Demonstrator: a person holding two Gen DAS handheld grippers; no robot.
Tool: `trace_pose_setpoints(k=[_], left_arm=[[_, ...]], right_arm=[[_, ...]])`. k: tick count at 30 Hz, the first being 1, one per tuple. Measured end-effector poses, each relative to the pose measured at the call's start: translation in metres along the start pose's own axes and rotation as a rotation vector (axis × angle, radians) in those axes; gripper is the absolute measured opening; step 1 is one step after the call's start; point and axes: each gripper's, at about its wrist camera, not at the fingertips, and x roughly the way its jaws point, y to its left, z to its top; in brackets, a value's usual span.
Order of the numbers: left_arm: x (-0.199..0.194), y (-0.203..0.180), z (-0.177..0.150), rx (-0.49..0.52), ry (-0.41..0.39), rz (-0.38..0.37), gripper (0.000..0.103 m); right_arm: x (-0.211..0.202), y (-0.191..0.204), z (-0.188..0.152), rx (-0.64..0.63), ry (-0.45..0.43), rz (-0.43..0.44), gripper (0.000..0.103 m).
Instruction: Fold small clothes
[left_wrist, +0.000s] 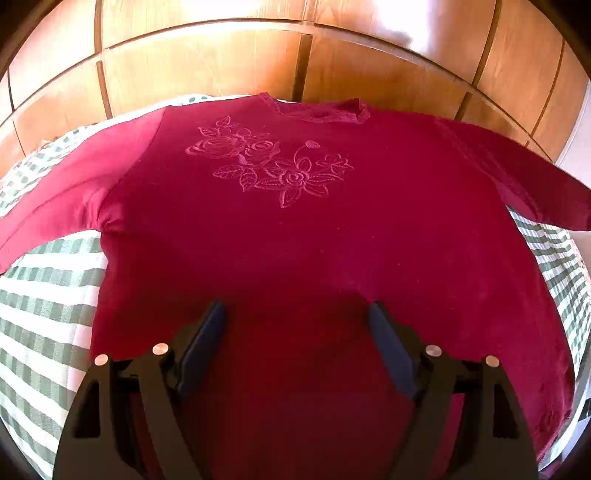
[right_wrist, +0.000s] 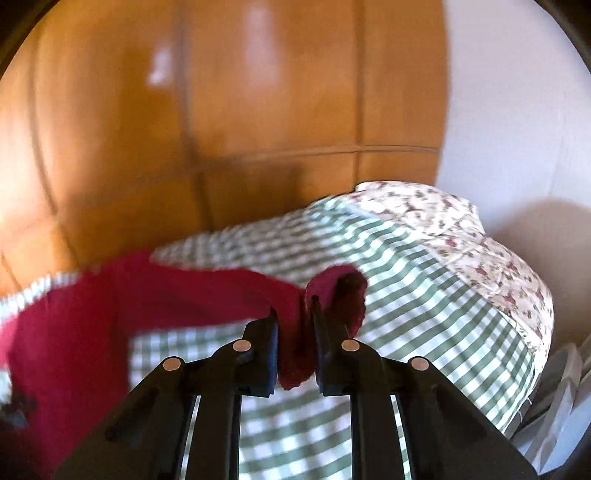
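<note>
The red sweater (left_wrist: 295, 229) lies spread face up on the checked bed cover (left_wrist: 48, 302), embroidered roses (left_wrist: 266, 162) showing. My left tongs (left_wrist: 295, 314) hang released over its hem; my right tongs (right_wrist: 293, 328) are clenched on the sleeve cuff (right_wrist: 332, 291). If I pull too hard, I think the body could drag and wrinkle. Only the right view shows the grip and a floral pillow (right_wrist: 461, 236); only the left shows the whole garment.

We see a red sweater (left_wrist: 295, 229) of soft, matt knit cloth with raised stitched roses (left_wrist: 266, 162); beneath it a woven checked bedcover (left_wrist: 48, 295) — matt cotton; behind, glossy varnished wood panels (left_wrist: 207, 62); the fingers (left_wrist: 201, 347) look like smooth matt black plastic — silvery metal pins (left_wrist: 160, 348).
</note>
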Motion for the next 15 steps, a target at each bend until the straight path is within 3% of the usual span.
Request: trace_pose_setpoints(k=[6, 10, 12, 13, 14, 15], left_arm=[[0.002, 0.000, 0.001, -0.002, 0.003, 0.007, 0.080], [0.002, -0.001, 0.002, -0.004, 0.007, 0.019, 0.080], [0.003, -0.002, 0.002, -0.002, 0.009, 0.027, 0.080], [0.003, -0.002, 0.002, -0.002, 0.009, 0.028, 0.081], [0.004, -0.002, 0.002, -0.003, 0.009, 0.029, 0.081], [0.004, -0.002, 0.002, -0.003, 0.009, 0.030, 0.081]], right_arm=[[0.088, -0.037, 0.027, 0.094, 0.126, -0.107, 0.013], [0.145, -0.046, 0.035, 0.129, 0.157, -0.130, 0.014], [0.160, -0.051, 0.037, 0.173, 0.146, -0.132, 0.038], [0.162, -0.054, 0.035, 0.199, 0.133, -0.153, 0.078], [0.161, -0.057, 0.033, 0.227, 0.114, -0.159, 0.088], [0.157, -0.060, 0.027, 0.268, 0.099, -0.146, 0.088]])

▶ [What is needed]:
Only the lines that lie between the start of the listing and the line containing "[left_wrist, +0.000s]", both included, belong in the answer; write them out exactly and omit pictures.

▶ [Response box]:
Demonstrator: a person holding two Gen DAS handheld grippers; no robot.
Tool: `trace_pose_setpoints(k=[_], left_arm=[[_, ...]], right_arm=[[_, ...]])`. k: tick count at 30 Hz, the first being 1, one per tuple. Measured end-effector poses, each relative to the pose measured at the call's start: translation in metres along the start pose's own axes and rotation as a rotation vector (axis × angle, radians) in those axes; gripper is the absolute measured opening; step 1 is one step after the call's start; point and axes: each gripper's, at about its wrist camera, not at the fingertips, and x roughly the way its jaws point, y to its left, z to its top; in brackets, a value's usual span.
Order of the numbers: left_arm: x (-0.199..0.194), y (-0.203..0.180), z (-0.177..0.150), rx (-0.49..0.52), ry (-0.41..0.39), rz (-0.38..0.37), gripper (0.000..0.103 m); right_arm: x (-0.211..0.202), y (-0.191..0.204), z (-0.188..0.152), rx (-0.64..0.63), ry (-0.45..0.43), rz (-0.43..0.44), gripper (0.000..0.103 m).
Instruction: Fold small clothes
[left_wrist, +0.000s] 

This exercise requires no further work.